Sand dunes in the Simpson Desert, covering a river system that is up to 50 million years old.
Credit: Michael Hutchinson/ANU
SYDNEY: An ancient river system buried 35 metres below the sand dunes Simpson Desert in Central Australia has been revealed by a team of Australian and American researchers.
This network of rivers and streams under the desert can be utilised for its valuable resources such as water in a sustainable way, the researchers said.
"We have gained insight into how the landscape works so we can manage water responsibly," said researcher Michael Hutchinson from the Australian National University in Canberra, a main contributor to the study published in the latest edition of the Australian Journal of Earth Sciences.
Hidden under thick sand dunes
Scientists have always suspected rivers and streams once traversed the Simpson, but the thickness of the overlying dunes and bedrock in this area and limitations in landscape sensing technology have always held research back.
A team from ANU, after more than a decade of work, have conquered the thick overlying dunes and bedrock and developed complex new Digital Elevation Model (ANUDEM) software that successfully mapped the subtle topography that underlies the landscape of today.
The software models how water moves across the surface of the continent. It infers the location of the underground river system by joining the lowest points from ground-level elevation measurements, Hutchinson said.
Vast river system
Using their new software, the team from ANU mapped the course of the rivers buried roughly 35 m under the Simpson Desert for the first time. The rivers are vast, covering hundreds of kilometres, the researchers said.
It is estimated the rivers and streams are some of the oldest in the world, at least 50 million years old, from a time when the desert was greener and wetter than it is today.
The results looked right according to the team, as the underground rivers were mapped where they were expected to be according to current adjoining rivers in the area.
"The ancient drainage systems are thought to have originated in the wet climate of the late Cretaceous, they are that old," Hutchinson said.
The discovery of the ancient rivers have highlighted the dramatic shift in landscape Australia has seen over time and "serves as a dramatic reminder of climate change," said co-author Robert Craddock, from the Smithsonian Institute in Washington.
Buried river channels have proven to be valuable economic, ecological and agricultural resources in other continents.
Gold mines and wells in the desert
Heavy minerals such as gold and uranium could be associated with the ancient drainage systems, Hutchinson said. This map is likely to aid mineral exploration currently occurring in the area.
And the underground rivers could suggest places for wells in the future, Hutchinson said.
But humans aren't the only ones that rely on this valuable resource - numerous plants and animals are sustained by this ground water, many of which are endangered.
Model may predict future landscapes too
Although the ANUDEM has allowed the researchers to peer into the past, the software is also being used to model the future, Hutchinson said.
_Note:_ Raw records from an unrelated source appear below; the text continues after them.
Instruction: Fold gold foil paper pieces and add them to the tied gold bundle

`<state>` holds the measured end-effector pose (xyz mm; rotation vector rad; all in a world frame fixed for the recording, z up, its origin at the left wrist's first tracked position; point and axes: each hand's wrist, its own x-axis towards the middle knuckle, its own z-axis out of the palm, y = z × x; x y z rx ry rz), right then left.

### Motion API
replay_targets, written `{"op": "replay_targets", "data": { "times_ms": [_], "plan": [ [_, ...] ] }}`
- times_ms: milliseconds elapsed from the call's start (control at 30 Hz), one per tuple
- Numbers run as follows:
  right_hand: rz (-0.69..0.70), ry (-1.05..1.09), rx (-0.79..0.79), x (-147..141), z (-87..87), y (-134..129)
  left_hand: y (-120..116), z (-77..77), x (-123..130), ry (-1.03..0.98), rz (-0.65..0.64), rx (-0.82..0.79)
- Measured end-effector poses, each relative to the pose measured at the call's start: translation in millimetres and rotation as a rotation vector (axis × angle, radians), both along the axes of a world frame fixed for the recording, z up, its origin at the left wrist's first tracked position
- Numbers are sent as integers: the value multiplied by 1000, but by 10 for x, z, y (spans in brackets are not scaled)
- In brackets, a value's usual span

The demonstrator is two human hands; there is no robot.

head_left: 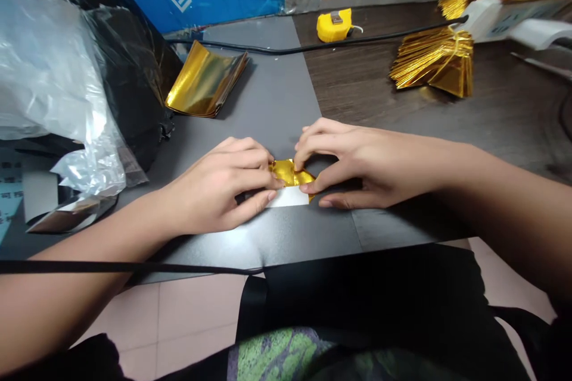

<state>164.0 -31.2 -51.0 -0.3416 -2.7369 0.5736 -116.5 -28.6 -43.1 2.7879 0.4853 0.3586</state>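
A small piece of gold foil paper [283, 172] lies partly folded on the desk near its front edge, with its white underside showing as a strip along the near side. On its left end press the fingertips of my left hand [239, 181], the thumb resting near the white strip. My right hand [353, 158] arches over the right end, where its fingertips touch the gold fold and a pointed corner; its thumb stays just off the paper. Both hands have bent, parted fingers pressing the paper flat, and neither is wrapped round it. The desk [250, 238] supports the paper.
A stack of gold foil sheets [203, 83] lies behind my left hand. Further back are a yellow tape measure [334, 25], a black cable [268, 50], a tied bundle of folded gold paper [435, 59] and a white power strip [500, 21]. Plastic bags [53, 59] crowd the left.
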Motion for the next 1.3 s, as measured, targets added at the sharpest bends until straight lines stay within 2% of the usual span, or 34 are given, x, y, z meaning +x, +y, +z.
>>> {"op": "replay_targets", "data": {
  "times_ms": [233, 467, 700, 800, 967, 1300],
  "plan": [
    [-33, 52, 27, -6, -77, 79, -29, 26, 19, -9, -149, 0],
    [-72, 101, -8, -28, -117, 97, -45, -47, 22, -33, -61, -18],
    [-78, 109, 20, -16, -142, 108, -36, -33, 20, -9, -26, -86],
    [-75, 110, 34, -10, -140, 103, -33, -39, 22, 5, -31, -113],
    [-58, 103, 24, 10, -126, 115, -43, -44, 17, 91, -46, -40],
    [-110, 78, 27, 30, -108, 98, -88, -17, 21, 111, -85, -26]
  ]
}}
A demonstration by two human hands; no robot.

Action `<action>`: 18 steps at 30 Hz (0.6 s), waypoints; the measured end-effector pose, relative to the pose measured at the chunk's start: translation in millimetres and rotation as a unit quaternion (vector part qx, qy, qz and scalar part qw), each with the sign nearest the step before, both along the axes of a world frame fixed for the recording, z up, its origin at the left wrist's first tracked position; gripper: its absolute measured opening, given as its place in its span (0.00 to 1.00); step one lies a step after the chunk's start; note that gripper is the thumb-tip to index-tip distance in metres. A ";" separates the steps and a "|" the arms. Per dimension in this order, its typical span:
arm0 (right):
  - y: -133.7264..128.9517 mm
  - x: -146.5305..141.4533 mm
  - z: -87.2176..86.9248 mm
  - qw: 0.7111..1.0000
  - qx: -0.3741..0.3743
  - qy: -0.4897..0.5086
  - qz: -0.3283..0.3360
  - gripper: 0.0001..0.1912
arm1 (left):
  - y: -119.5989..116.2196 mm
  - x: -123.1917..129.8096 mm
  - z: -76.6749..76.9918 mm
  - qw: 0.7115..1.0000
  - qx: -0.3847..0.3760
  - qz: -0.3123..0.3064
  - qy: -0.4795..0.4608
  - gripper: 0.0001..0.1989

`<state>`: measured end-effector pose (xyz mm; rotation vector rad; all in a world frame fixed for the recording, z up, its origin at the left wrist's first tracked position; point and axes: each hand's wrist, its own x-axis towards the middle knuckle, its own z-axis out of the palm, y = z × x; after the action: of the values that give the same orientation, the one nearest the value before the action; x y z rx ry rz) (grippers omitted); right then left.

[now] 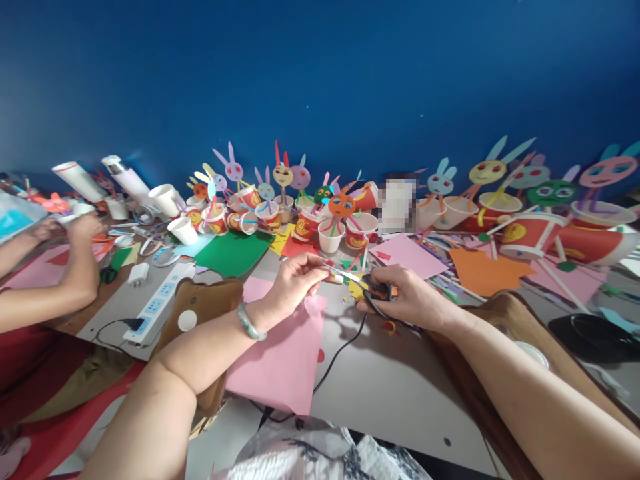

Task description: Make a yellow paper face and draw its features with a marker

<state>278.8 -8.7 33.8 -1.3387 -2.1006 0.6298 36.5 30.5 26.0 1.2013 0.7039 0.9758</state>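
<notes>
My left hand is near the middle of the view, fingers pinched together; what is between the fingertips is too small to name. To its right, my right hand holds black-handled scissors, with the blades pointing left toward my left fingertips. A small white stick-like piece shows just under the blades. Below my left hand lies a large pink sheet on the grey table. Yellow paper scraps lie behind the scissors.
Paper cups with rabbit-like paper figures line the blue wall. A green sheet, an orange sheet and paper strips lie before them. A power strip and brown cushions flank the work area. At left, another person's hands work.
</notes>
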 end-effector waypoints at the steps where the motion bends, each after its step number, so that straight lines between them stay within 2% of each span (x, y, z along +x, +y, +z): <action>1: -0.1 0.1 -0.3 1.000 -0.001 0.001 0.000 0.27 | -0.4 0.2 -0.1 1.000 -0.001 -0.002 -0.003 0.10; 18: 1.2 1.5 -6.0 0.999 -0.033 -0.007 0.002 0.26 | -3.5 -0.3 4.9 1.000 -0.006 0.001 0.003 0.10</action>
<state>280.3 -7.5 27.8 -1.3783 -2.1115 0.6987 36.3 27.0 30.9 1.1937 0.7146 0.9687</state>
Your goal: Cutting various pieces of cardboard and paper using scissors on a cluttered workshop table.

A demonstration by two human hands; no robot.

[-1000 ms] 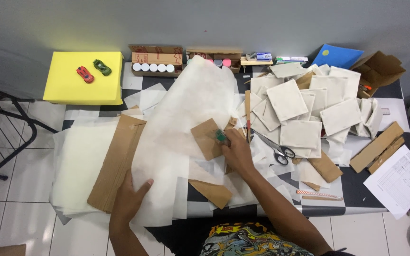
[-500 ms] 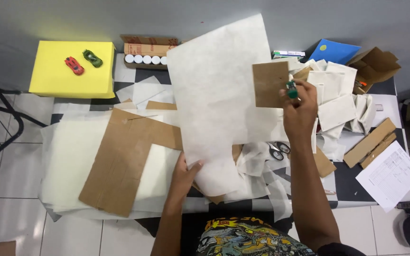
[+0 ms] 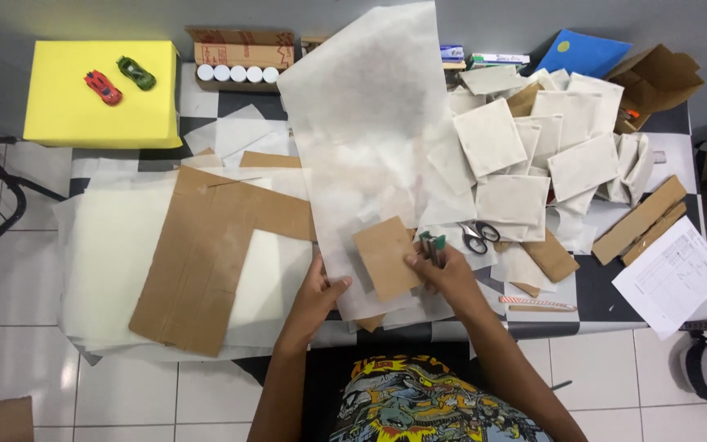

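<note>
Head view, left to right: I see a yellow box (image 3: 96, 102) far left carrying two toy cars (image 3: 120, 79). My left hand (image 3: 317, 293) pinches the near edge of a big white paper sheet (image 3: 374, 139). My right hand (image 3: 443, 274) grips a small brown cardboard square (image 3: 385, 258) and a green marker (image 3: 433, 245); scissors (image 3: 476, 237) lie just right.

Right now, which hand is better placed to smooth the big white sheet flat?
Probably the left hand: it grips only the white sheet. The right hand pinches the cardboard square and a green tool.
</note>
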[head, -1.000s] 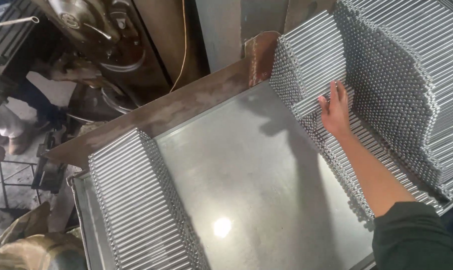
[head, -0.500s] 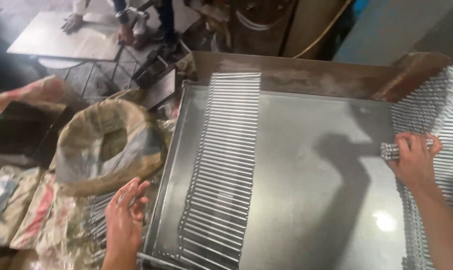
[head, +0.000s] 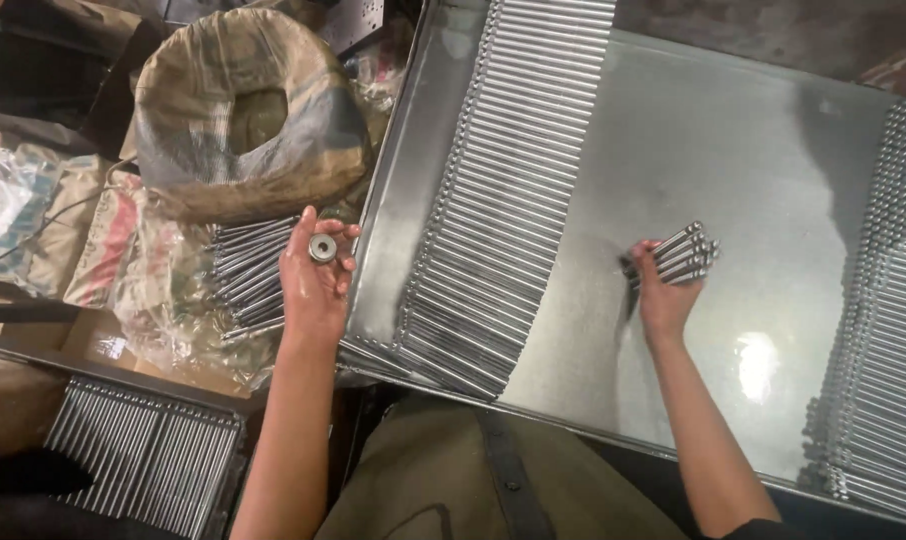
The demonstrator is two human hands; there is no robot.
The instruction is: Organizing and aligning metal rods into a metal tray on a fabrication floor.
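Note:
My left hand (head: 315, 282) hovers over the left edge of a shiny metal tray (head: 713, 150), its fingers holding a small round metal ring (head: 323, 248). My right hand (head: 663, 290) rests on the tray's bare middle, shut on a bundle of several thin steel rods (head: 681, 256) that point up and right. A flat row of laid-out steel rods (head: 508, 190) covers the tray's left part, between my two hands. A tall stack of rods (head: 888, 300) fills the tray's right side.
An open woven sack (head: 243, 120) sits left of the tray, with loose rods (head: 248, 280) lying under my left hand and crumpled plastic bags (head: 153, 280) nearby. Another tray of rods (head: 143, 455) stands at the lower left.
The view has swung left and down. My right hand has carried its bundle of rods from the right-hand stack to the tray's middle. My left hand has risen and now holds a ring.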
It is possible to predict what the future landscape might look like under changing climatic conditions.
"Their results tell us where the ancient rivers are in that region but not their age, their groundwater contents or the nature of their infilling sediments", said John Magee, a geologist from ANU who also works in landscape mapping but did not contribute to Hutchinson's study.
"The methodology developed by the researchers could undoubtedly be used to improve mapping of ancient river systems throughout the world".